* WHAT YOU WILL DO
Keep only the lines from the start of the data through the line containing "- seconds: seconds", and output them exactly.

* INFORMATION SUPPLIED
^^^^^^^^

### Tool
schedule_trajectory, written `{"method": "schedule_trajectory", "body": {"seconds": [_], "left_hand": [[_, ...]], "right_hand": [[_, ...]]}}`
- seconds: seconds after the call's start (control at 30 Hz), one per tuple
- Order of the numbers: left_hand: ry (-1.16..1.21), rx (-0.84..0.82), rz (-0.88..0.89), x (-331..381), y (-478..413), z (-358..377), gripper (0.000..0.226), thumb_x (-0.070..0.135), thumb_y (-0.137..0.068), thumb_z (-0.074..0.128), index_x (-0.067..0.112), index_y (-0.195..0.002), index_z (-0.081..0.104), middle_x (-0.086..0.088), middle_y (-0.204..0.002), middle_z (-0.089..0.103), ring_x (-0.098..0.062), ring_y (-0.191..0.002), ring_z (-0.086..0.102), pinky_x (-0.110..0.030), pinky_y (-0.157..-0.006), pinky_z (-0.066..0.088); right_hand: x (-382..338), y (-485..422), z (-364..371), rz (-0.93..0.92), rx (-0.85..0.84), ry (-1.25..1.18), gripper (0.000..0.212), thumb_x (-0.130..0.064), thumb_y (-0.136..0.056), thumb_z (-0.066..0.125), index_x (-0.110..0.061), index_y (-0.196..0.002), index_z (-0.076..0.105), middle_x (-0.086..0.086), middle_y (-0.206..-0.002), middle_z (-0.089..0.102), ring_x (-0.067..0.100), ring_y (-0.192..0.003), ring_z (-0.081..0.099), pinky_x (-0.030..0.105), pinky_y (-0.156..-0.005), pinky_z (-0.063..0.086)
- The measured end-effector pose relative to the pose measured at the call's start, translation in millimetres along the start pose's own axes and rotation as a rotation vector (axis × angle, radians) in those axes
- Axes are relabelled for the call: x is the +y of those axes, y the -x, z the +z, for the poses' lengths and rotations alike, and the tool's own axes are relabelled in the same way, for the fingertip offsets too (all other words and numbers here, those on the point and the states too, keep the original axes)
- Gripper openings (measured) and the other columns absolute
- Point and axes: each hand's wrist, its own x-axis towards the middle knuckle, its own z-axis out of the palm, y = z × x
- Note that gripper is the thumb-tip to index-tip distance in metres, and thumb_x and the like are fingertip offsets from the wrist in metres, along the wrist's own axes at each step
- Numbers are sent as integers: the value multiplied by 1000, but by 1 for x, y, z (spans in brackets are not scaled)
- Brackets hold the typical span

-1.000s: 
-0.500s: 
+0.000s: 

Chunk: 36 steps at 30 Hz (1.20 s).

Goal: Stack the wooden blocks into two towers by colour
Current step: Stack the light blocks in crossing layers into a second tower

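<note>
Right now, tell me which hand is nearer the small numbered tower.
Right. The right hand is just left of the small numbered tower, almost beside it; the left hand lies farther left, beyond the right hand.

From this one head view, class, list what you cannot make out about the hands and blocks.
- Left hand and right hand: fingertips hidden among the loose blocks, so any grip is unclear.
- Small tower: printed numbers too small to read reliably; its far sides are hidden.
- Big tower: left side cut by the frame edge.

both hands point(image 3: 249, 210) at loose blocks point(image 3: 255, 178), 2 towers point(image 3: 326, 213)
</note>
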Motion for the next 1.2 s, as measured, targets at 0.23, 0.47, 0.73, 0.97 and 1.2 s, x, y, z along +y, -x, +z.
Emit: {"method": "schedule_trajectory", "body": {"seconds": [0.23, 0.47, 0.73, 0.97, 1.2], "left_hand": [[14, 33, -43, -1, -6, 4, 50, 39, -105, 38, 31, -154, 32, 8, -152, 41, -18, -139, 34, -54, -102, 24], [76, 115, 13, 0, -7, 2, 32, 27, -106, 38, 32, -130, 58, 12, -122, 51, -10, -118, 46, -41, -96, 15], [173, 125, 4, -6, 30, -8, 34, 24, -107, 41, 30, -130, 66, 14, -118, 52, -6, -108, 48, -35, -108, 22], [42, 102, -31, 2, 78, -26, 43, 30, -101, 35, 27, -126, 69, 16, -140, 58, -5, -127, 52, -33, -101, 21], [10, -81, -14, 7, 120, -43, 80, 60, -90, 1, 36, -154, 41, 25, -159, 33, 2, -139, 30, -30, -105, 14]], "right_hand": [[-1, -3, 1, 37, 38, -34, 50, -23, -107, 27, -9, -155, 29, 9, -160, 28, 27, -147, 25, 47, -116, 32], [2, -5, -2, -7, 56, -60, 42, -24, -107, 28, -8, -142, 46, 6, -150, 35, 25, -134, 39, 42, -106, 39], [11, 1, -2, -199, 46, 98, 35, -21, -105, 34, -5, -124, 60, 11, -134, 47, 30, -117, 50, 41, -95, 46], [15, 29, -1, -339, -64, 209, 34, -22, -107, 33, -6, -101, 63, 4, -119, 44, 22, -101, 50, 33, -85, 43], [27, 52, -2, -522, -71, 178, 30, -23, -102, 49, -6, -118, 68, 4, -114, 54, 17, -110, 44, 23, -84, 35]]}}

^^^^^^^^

* TASK SOLUTION
### Tool
schedule_trajectory, written `{"method": "schedule_trajectory", "body": {"seconds": [_], "left_hand": [[_, ...]], "right_hand": [[_, ...]]}}`
- seconds: seconds after the call's start (control at 30 Hz), one per tuple

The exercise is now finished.